Trump e l’ONU, così vicini così lontani

1,2 miglia separano la Trump Tower dal Palazzo di Vetro dell’ONU a New York. A seconda che si vada a piedi, in auto o con i mezzi pubblici, ci si impiegano dai 9 ai 26 minuti. E’ vero, siamo a Manatthan e le distanze non andrebbero considerate con i normali parametri del resto del mondo, ma 1,2 miglia sempre tali rimangono. Eppure, molto probabilmente, Donald Trump il problema non se lo è mai posto. Non prima del suo esordio davanti all’Assemblea Generale, almeno.

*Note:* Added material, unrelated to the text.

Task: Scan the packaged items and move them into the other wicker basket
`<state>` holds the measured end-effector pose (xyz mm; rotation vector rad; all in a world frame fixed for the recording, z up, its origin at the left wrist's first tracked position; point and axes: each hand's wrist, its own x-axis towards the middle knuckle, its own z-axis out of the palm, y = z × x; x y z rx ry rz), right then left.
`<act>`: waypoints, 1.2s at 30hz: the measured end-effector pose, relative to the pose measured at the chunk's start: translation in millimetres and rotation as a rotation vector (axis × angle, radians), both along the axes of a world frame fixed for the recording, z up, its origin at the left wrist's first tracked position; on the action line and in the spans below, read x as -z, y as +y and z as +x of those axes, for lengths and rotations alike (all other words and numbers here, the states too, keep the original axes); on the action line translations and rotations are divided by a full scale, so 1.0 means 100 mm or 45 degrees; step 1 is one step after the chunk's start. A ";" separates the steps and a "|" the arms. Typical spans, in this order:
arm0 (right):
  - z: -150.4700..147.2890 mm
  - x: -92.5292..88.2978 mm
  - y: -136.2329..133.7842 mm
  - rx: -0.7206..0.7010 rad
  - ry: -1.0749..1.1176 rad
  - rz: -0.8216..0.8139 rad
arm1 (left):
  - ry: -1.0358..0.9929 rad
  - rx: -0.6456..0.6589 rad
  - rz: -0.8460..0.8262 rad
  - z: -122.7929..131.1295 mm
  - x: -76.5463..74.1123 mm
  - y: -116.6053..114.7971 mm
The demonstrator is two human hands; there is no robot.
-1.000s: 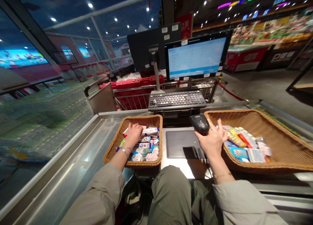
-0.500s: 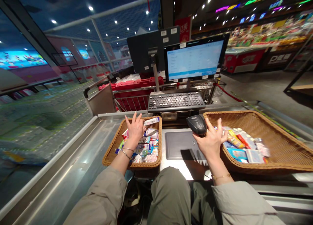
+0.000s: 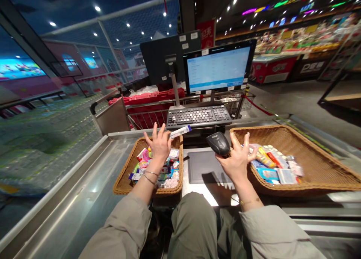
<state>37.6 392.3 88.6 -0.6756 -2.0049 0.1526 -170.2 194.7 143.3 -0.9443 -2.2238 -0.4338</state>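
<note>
Over the left wicker basket [image 3: 120, 179] is my left hand [image 3: 159, 145], fingers spread on top, holding a thin white box with blue ends [image 3: 180, 132] that sticks out to the right past the basket's rim. Small colourful packages [image 3: 172, 183] fill that basket. My right hand [image 3: 237, 157] grips a black barcode scanner [image 3: 219, 143], its head pointing left above the grey scanner plate [image 3: 201, 167]. Just right of this hand, the right wicker basket [image 3: 318, 165] holds several packages, among them a red and yellow one [image 3: 266, 159] and a clear box [image 3: 287, 176].
A black keyboard [image 3: 199, 115] lies behind the plate, below a lit monitor [image 3: 218, 70]. A second screen [image 3: 169, 56] faces away. Behind them is a cart with red crates [image 3: 152, 101]. The metal counter [image 3: 93, 184] runs along the left.
My left hand has raised the white box out of the left basket and moved it slightly right. My right hand still holds the scanner. The whole view has shifted slightly.
</note>
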 end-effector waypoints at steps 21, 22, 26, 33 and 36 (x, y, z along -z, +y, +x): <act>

Ne ha avute per tutti, il magnate/presidente, nel suo primo discorso davanti ai delegati dei 193 paesi aderenti all’organizzazione internazionale, martedì 19 settembre 2017. Quarantuno minuti di discorso in cui ha reso un compendio di tutti gli attuali nemici dell’amministrazione USA, i “suoi” nemici.

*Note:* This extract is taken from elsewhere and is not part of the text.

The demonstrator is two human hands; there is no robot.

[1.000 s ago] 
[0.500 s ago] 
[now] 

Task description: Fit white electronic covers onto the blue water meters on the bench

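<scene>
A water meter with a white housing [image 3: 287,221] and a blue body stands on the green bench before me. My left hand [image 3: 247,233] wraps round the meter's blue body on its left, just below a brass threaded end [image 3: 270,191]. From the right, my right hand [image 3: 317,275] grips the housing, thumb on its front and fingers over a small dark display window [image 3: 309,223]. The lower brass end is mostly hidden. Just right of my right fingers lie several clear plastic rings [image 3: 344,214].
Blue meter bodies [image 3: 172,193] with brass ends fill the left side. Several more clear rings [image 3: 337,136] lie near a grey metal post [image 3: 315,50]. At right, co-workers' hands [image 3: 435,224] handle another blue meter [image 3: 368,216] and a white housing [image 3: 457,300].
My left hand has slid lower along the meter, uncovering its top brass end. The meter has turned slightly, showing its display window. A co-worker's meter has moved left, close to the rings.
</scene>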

Niente di nuovo ma era giusto che anche all’ONU sapessero, per quanto possa contare. Eccoli, i nemici di Trump. Il primo è stato ovviamente Kim Jong-Un. Per l’occasione gli ha anche affibbiato l’appellativo di “rocket man”, che ad ogni appassionato rock non può non riportare alla mente la canzone di Elton John. Ma qui più che di corsa allo spazio si tratta di corsa agli armamenti. Nucleari. Il clima è da Guerra Fredda ma sembra più una messa in scena, visti anche i toni tragicomici usati dai due contendenti. Una spirale di insulti alla Pulcinella, un derby delle parrucche tra due macchiette da cabaret che adesso annovera tra i suoi scenari anche la sede del più importante consesso mondiale. “L’ uomo razzo” è in missione suicida per sè e il suo regime”, ha tuonato The Donald minacciando di attuare un attacco se il leader di Pyongyang continuerà a giocare con l’atomica. Ma gli strali del presidente non si sono fermati qui. E toccato anche all’Iran, reo di finanziare Hezbollah “contro i pacifici vicini arabi e Israele” e col quale non bisognava fare l’accordo sul nucleare; poi il Venezuela, dove “il problema non è che il socialismo sia stato male applicato, ma è che sia stato applicato fedelmente”; e ancora, il clima, con l’accordo di Parigi considerato “ingiusto” per gli USA; e la chiosa con l’immancabile “America first”, lo slogan della sua campagna elettorale che non avrà fatto presa su artisti, intellettuali e personaggi dello sport, ma le fantasie di molti deve averle stuzzicate. Altrimenti all’ONU avrebbe parlato Hillary e non lui.